**Assignment**
Repeat each line of the material exactly.

**Data**
*** Begin section ***

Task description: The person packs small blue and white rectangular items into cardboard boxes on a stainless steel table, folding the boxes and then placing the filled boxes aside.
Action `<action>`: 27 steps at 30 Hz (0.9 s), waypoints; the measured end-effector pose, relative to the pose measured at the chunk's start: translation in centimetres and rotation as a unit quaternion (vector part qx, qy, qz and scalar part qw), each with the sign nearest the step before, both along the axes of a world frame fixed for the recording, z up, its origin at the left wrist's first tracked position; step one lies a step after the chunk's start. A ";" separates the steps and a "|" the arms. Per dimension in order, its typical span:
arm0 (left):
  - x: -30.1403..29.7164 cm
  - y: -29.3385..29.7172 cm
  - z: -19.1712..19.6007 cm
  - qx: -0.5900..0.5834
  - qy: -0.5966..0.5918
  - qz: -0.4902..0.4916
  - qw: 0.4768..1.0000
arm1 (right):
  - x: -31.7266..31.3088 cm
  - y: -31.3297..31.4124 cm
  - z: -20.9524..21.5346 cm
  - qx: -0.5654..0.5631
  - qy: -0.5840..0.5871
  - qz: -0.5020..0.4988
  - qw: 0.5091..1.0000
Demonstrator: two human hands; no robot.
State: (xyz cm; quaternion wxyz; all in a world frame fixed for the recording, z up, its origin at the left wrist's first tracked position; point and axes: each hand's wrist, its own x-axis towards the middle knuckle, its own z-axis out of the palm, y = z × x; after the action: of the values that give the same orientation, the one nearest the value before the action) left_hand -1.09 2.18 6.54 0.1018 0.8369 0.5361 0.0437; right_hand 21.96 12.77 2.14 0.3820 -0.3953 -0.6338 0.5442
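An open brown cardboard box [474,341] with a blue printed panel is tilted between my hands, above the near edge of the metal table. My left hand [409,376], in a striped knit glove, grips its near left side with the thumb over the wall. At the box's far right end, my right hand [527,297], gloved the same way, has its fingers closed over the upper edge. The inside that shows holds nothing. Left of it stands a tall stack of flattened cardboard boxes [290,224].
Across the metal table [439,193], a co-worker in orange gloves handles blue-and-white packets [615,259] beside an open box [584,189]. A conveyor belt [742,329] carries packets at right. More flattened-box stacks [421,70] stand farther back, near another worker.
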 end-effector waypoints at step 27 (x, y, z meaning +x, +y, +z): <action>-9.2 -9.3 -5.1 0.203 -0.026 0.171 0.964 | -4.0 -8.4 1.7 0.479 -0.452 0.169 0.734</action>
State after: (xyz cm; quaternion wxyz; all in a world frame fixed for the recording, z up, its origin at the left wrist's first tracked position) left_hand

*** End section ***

**Expected output**
Task description: The person packs small blue and white rectangular items into cardboard boxes on a stainless steel table, folding the boxes and then placing the filled boxes aside.
Action `<action>`: 27 steps at 30 Hz (0.9 s), waypoints; the measured end-effector pose, relative to the pose measured at the chunk's start: translation in centimetres and rotation as a unit quaternion (vector part qx, qy, qz and scalar part qw), each with the sign nearest the step before, both along the axes of a world frame fixed for the recording, z up, its origin at the left wrist's first tracked position; step one lies a step after the chunk's start. A ";" separates the steps and a "|" the arms. Per dimension in order, its typical span:
arm0 (left):
  - x: -30.1403..29.7164 cm
  - y: -29.3385..29.7172 cm
  - z: -19.1712..19.6007 cm
  - qx: -0.5900..0.5834
  - qy: -0.5966..0.5918
  - qz: -0.4902..0.4916
  - qw: 0.4768..1.0000
arm1 (right):
  - x: -31.7266..31.3088 cm
  - y: -31.3297..31.4124 cm
  - z: -20.9524..21.5346 cm
  - qx: -0.5654..0.5631
  - qy: -0.5840..0.5871
  - qz: -0.5020..0.4988
  - qw: 0.5091..1.0000
Demonstrator: two human hands; no robot.
State: (xyz cm; quaternion wxyz; all in a world frame fixed for the recording, z up, its origin at the left wrist's first tracked position; point and axes: each hand's wrist, its own x-axis towards the middle knuckle, its own z-axis out of the palm, y = z × x; after the action: of the values that give the same orientation, the one nearest the value before the action) left_hand -1.09 2.18 6.54 0.1018 0.8369 0.5361 0.0437; right_hand 21.96 12.77 2.14 0.3820 -0.3953 -0.6338 0.5442
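An open brown cardboard box [474,341] with a blue printed panel is tilted between my hands, above the near edge of the metal table. My left hand [409,376], in a striped knit glove, grips its near left side with the thumb over the wall. At the box's far right end, my right hand [527,297], gloved the same way, has its fingers closed over the upper edge. The inside that shows holds nothing. Left of it stands a tall stack of flattened cardboard boxes [290,224].
Across the metal table [439,193], a co-worker in orange gloves handles blue-and-white packets [615,259] beside an open box [584,189]. A conveyor belt [742,329] carries packets at right. More flattened-box stacks [421,70] stand farther back, near another worker.
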 end-effector waypoints at step 27 (x, y, z meaning +x, +y, +z): <action>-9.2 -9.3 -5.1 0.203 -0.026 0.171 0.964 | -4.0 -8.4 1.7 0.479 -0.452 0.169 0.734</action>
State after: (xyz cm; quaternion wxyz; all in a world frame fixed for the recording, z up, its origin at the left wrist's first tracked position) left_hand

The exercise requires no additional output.